- [Exercise directions]: Full transcription, minus images: write out the listing below exactly as it appears.

= Beginning of Section =

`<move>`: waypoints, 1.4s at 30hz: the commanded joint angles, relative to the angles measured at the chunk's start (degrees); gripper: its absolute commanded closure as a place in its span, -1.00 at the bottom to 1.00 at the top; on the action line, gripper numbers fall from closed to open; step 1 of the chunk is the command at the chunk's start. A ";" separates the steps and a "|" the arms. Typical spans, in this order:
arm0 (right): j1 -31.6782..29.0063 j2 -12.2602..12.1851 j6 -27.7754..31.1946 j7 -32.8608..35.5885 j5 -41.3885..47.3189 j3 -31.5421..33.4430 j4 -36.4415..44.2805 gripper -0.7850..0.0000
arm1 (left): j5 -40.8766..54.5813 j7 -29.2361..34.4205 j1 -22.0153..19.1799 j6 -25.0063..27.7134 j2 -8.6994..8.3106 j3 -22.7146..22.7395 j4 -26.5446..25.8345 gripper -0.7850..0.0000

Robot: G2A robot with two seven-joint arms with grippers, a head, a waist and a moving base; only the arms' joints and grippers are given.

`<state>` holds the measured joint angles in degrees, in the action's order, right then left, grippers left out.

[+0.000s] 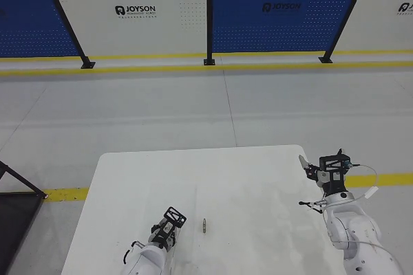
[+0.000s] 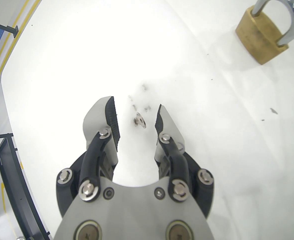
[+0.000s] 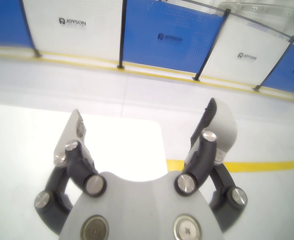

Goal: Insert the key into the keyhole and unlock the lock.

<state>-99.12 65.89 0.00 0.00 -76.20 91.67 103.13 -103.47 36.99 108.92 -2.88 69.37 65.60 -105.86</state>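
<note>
— Status on the left side?
— I have the left gripper (image 2: 137,111) close over the near part of the counter (image 1: 248,179), jaws apart. Between them lies a small silvery key (image 2: 140,121), as far as I can tell; neither jaw touches it. Dark scuff marks (image 2: 144,87) dot the counter around it.
— And beside it?
— The brass lock (image 2: 261,39) sits on the counter just to the right of that gripper, apart from it, both legs of its shackle (image 2: 293,6) seated in the body.
— Right arm?
— My right gripper (image 3: 144,107) hangs at the counter's far right corner, jaws wide apart. Beyond it I see pale floor (image 3: 87,83), a yellow line (image 3: 262,165) and a blue-and-white fence (image 3: 162,38).
</note>
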 commanded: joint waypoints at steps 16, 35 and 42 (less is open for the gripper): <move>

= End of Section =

- [Answer space]:
`<move>`: waypoints, 1.4s at 30hz: the commanded joint angles, relative to the angles measured at the chunk's start (degrees); gripper: its absolute commanded closure as a place in its span, -1.00 at the bottom to 1.00 at the top; on the action line, gripper numbers fall from closed to open; step 1 of the chunk is the command at the chunk's start. A ";" separates the steps and a "|" the arms. Typical spans, in this order:
arm0 (right): j1 -31.6782..29.0063 j2 -12.2602..12.1851 j6 -27.7754..31.1946 j7 -32.8608..35.5885 j5 -41.3885..47.3189 j3 -31.5421..33.4430 j4 -36.4415..44.2805 gripper -0.7850..0.0000
arm1 (left): j5 -40.8766..54.5813 j7 -29.2361..34.4205 j1 -22.0153..19.1799 j6 -25.0063..27.7134 j2 -8.6994..8.3106 j3 -22.7146..22.7395 j4 -26.5446..25.8345 gripper -0.7850..0.0000

Robot: G2A robot with two seven-joint arms with grippers, a head, a waist and a moving base; only the arms' joints and grippers are given.

`<state>` holds the measured joint angles in degrees, in the action's order, right then left, grippers left out.

[+0.000s] 
[+0.000s] 
[+0.000s] 

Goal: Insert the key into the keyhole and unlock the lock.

<state>-99.12 65.89 0.00 0.00 -76.20 91.67 103.13 -103.47 36.99 108.92 -2.88 69.37 65.60 -105.86</state>
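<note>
— Status on the left side?
— I have the left gripper (image 2: 137,111) close over the near part of the counter (image 1: 248,179), jaws apart. Between them lies a small silvery key (image 2: 140,121), as far as I can tell; neither jaw touches it. Dark scuff marks (image 2: 144,87) dot the counter around it.
— And beside it?
— The brass lock (image 2: 261,39) sits on the counter just to the right of that gripper, apart from it, both legs of its shackle (image 2: 293,6) seated in the body.
— Right arm?
— My right gripper (image 3: 144,107) hangs at the counter's far right corner, jaws wide apart. Beyond it I see pale floor (image 3: 87,83), a yellow line (image 3: 262,165) and a blue-and-white fence (image 3: 162,38).
</note>
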 commanded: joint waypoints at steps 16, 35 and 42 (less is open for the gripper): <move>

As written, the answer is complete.